Required action: Would you print each of the entries below precisely as given?

***

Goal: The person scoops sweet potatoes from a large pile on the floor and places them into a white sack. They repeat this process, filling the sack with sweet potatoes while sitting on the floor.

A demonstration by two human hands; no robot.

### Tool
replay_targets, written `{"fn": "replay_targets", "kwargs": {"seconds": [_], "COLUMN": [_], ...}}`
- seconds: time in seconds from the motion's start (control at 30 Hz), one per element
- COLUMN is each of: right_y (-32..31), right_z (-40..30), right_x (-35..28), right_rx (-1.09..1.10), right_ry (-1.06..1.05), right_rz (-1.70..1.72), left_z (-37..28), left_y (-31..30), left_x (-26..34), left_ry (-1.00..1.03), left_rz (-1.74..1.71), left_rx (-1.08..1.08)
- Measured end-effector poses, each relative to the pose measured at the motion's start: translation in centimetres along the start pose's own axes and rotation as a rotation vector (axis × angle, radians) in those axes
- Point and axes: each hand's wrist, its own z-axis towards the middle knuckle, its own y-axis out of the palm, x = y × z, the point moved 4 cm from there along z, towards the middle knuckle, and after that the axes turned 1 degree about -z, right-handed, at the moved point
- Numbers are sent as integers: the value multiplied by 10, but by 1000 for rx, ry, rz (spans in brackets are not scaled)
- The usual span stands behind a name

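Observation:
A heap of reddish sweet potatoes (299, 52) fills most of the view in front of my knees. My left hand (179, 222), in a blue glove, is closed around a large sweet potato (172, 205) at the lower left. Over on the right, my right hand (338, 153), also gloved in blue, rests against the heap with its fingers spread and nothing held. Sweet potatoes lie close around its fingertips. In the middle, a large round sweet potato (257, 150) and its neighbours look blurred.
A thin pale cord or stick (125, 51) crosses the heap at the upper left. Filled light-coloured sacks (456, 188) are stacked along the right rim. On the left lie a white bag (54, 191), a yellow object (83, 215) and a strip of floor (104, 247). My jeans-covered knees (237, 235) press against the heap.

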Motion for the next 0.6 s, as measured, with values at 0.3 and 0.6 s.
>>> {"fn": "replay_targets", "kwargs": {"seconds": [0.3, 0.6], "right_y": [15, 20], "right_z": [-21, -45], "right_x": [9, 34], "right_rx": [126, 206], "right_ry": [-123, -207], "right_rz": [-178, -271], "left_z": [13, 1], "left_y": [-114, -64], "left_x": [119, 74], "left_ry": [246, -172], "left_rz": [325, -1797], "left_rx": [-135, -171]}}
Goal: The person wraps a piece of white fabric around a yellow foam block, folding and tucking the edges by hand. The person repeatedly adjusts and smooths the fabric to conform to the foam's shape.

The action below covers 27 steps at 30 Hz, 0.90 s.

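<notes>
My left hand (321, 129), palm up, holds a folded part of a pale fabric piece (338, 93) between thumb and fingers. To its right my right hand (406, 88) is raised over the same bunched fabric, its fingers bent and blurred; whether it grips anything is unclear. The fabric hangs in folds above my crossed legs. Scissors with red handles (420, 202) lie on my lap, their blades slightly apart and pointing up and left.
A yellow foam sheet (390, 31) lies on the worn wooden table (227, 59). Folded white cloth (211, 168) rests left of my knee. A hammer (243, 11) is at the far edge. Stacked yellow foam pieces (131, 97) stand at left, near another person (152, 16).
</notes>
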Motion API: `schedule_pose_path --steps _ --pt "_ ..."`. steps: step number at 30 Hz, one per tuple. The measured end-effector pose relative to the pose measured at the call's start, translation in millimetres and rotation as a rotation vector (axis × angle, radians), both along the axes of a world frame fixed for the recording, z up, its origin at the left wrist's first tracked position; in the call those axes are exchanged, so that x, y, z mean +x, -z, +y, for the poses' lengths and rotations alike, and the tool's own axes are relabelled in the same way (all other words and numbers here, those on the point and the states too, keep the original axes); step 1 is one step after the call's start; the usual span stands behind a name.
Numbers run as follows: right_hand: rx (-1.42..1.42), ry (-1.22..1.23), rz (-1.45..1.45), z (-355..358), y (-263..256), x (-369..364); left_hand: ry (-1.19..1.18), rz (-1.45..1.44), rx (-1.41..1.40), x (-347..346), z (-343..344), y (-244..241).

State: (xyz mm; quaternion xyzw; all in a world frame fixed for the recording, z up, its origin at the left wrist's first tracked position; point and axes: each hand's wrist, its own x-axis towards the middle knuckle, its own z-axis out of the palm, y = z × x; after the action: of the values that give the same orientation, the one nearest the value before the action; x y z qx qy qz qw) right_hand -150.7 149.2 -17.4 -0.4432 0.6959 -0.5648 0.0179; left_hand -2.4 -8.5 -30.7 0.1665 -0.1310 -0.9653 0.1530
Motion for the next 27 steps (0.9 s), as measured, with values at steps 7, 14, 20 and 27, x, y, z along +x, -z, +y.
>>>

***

Result for this exercise:
Goal: The person scoops sweet potatoes from a large pile on the floor and places them into a white sack. They repeat this process, filling the sack with sweet potatoes while sitting on the floor.

A demonstration by two human hands; no robot.

### Tool
replay_targets, written `{"fn": "replay_targets", "kwargs": {"seconds": [_], "COLUMN": [_], ...}}`
- seconds: time in seconds from the motion's start (control at 30 Hz), one per element
- COLUMN is each of: right_y (-32..31), right_z (-40..30), right_x (-35..28), right_rx (-1.09..1.10), right_ry (-1.06..1.05), right_rz (-1.70..1.72), left_z (-37..28), left_y (-31..30), left_x (-26..34), left_ry (-1.00..1.03), left_rz (-1.74..1.71), left_rx (-1.08..1.08)
- Measured end-effector poses, each relative to the pose measured at the motion's start: translation in centimetres along the start pose's own axes and rotation as a rotation vector (axis × angle, radians) in those axes
- Point and axes: each hand's wrist, its own z-axis towards the middle knuckle, its own y-axis out of the palm, x = y × z, the point moved 4 cm from there along z, towards the middle knuckle, and after that the axes turned 1 degree about -z, right-handed, at the moved point
- Numbers are sent as integers: the value multiplied by 10, but by 1000 for rx, ry, rz (spans in brackets are not scaled)
- The usual span stands behind a name

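Observation:
A heap of reddish sweet potatoes (299, 52) fills most of the view in front of my knees. My left hand (179, 222), in a blue glove, is closed around a large sweet potato (172, 205) at the lower left. Over on the right, my right hand (338, 153), also gloved in blue, rests against the heap with its fingers spread and nothing held. Sweet potatoes lie close around its fingertips. In the middle, a large round sweet potato (257, 150) and its neighbours look blurred.
A thin pale cord or stick (125, 51) crosses the heap at the upper left. Filled light-coloured sacks (456, 188) are stacked along the right rim. On the left lie a white bag (54, 191), a yellow object (83, 215) and a strip of floor (104, 247). My jeans-covered knees (237, 235) press against the heap.
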
Motion for the next 0.6 s, as measured, with values at 0.3 and 0.6 s.
>>> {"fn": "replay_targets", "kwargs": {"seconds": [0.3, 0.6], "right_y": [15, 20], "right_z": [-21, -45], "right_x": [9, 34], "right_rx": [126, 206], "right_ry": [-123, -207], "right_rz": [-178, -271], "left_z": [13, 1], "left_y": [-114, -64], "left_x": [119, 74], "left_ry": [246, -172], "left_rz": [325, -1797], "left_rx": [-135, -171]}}
Goal: The person wraps a piece of white fabric around a yellow foam block, folding and tucking the edges by hand. The person repeatedly adjusts and smooths the fabric to conform to the foam's shape.

The action below covers 27 steps at 30 Hz, 0.90 s.

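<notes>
My left hand (321, 129), palm up, holds a folded part of a pale fabric piece (338, 93) between thumb and fingers. To its right my right hand (406, 88) is raised over the same bunched fabric, its fingers bent and blurred; whether it grips anything is unclear. The fabric hangs in folds above my crossed legs. Scissors with red handles (420, 202) lie on my lap, their blades slightly apart and pointing up and left.
A yellow foam sheet (390, 31) lies on the worn wooden table (227, 59). Folded white cloth (211, 168) rests left of my knee. A hammer (243, 11) is at the far edge. Stacked yellow foam pieces (131, 97) stand at left, near another person (152, 16).
</notes>
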Motion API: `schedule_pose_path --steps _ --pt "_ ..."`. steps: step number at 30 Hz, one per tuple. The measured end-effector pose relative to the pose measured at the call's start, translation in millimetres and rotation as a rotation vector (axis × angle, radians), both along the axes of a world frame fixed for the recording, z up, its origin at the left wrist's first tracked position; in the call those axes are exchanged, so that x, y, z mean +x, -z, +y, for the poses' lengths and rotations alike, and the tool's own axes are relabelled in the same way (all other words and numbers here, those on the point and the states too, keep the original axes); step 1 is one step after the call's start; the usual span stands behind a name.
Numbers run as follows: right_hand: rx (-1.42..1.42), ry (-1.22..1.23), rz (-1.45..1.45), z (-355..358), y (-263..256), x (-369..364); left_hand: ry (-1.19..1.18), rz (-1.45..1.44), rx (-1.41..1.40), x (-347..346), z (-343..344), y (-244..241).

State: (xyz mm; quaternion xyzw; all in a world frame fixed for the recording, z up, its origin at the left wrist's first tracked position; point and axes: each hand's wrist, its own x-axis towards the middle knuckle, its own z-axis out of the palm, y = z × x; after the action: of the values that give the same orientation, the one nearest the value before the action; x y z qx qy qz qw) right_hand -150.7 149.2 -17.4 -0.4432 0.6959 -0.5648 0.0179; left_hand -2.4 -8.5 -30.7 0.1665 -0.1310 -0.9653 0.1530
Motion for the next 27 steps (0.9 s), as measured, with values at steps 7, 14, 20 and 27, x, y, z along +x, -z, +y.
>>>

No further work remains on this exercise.